The government is considering introduction of e-way bill on the movement of gold to plug evasion and arrest declining goods and services tax (GST) revenue collections.
To ensure that the movement of gold is not tracked by robbers or other anti-social elements, an encrypted version of e-way bill is being considered by a panel comprising central and states officials.
“E-way bill on gold is being examined by the law committee as a measure to tighten enforcement amid reports of GST evasion. But at the same time, it will not be easy amid security concerns. To address that, an encrypted version of e-way bill is being discussed,” said a government official.
Currently, the movement of gold is excluded from the e-way bill system.
Kerala has pitched for its inclusion in the e-way bill system. According to Kerala, in the pre-GST regime, the revenue collected from tax on gold was approximately Rs 630 crore at an effective tax rate of 1.25 per cent, as the state had composition scheme for them. However, at the existing rate of 3 per cent GST on gold, the revenue earned was just Rs 244 crore last year.
Kerala is of view that it is very easy for gold dealers to carry gold in suitcases and make sale of gold on the customer’s premises. The matter was also discussed in the GST Council meeting in June.
Haryana has also pitched for implementation of encrypted e-way bill within a fixed time.
“This might be a good way to address the security concern around movement of gold and help in plugging the tax leakage. However, given the nature of the commodity, administrating the e-way bill mechanism may not be easy, given that transportation may not require bigger vehicles. In this sector, incentivising the customers to purchase on payment of tax is also very important,” said Pratik Jain, partner, PwC India.
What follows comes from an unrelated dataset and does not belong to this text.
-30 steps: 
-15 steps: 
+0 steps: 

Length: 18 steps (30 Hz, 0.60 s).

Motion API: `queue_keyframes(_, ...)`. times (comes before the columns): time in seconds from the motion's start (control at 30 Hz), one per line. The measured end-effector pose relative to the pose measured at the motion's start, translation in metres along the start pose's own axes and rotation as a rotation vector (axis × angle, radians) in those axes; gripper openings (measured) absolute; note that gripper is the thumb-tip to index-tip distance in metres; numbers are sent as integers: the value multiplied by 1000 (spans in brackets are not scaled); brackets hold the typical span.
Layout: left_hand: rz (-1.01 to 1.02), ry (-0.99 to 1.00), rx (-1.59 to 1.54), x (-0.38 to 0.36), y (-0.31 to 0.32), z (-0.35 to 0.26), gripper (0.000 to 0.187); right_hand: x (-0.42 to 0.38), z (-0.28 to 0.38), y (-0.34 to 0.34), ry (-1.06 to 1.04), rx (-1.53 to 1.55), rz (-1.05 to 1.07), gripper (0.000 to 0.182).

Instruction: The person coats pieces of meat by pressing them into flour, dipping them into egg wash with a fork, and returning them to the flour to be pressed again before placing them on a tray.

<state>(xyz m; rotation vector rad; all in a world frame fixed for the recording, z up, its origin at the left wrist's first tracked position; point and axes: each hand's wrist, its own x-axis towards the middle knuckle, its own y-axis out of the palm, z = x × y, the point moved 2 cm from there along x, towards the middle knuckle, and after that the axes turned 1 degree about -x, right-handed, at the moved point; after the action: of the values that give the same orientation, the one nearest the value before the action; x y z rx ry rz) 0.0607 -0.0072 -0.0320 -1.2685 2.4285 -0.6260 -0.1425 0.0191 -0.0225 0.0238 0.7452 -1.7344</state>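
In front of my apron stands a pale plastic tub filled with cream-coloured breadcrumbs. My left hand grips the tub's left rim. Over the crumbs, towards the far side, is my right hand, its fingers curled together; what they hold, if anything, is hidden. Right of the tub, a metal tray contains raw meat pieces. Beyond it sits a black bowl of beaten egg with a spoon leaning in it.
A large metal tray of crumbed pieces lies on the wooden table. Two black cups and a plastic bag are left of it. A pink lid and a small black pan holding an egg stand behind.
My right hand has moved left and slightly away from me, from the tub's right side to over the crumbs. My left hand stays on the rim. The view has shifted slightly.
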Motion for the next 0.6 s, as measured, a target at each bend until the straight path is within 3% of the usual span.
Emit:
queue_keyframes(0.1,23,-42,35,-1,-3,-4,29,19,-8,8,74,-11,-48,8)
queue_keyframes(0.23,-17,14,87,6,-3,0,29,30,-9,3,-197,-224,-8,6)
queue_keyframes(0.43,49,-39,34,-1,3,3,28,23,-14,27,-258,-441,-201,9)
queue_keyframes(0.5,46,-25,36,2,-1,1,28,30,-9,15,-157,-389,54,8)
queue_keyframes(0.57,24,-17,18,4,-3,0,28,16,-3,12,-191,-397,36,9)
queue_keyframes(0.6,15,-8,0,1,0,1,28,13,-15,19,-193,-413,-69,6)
According to the report on revenue neutrality by former chief economic advisor Arvind Subramanian, the expected revenue from gold at the rate of 5 per cent of tax was Rs 10,000 crore.
Abhishek Jain, tax partner at EY, said: “Where the security concerns are well addressed through technology, implementation of e-way bills should help check tax evasions on supply of gold.”
The government had introduced the e-way bill system in 2018 for movement of goods worth over Rs 50,000 inter-state and intra-state.
“The e-way bill has played a major role in curbing certain leakages in the GST chain. Going forward, encrypted e-way bills for high-value products, further linkages with invoices for assessment, and input tax credits should be expected,” said M S Mani, partner at Deloitte India.
A few members of the law committee are, however, of the view that some other measures of enforcement must be arrived at other than an e-way bill as it could lead to security breaches. Besides, the threshold of Rs 50,000 was too low for a precious metal like gold. At today’s gold rate, Rs 50,000 will mean only around 12-15 gms of gold.
GST collections fell to a 19-month low in September this year at Rs 91,916 crore, which was 2.67 per cent lower than the corresponding month a year ago and 6.4 per cent lower than Rs 98,202 crore in August. This prompted the government to constitute a committee of officers to discuss ways for revenue augmentation.
The 12-member panel, which has five members from the Centre and states each, is also looking into issues such as systematic changes in GST to prevent misuse, measures for expansion of tax base, improved compliance monitoring, and anti-evasion measures using better data analytics and administrative coordination.
The government is also working on tax evasion plugging measures, including new return formats, proposed e-invoicing system, and mandatory e-ticketing for movie theatres, among others.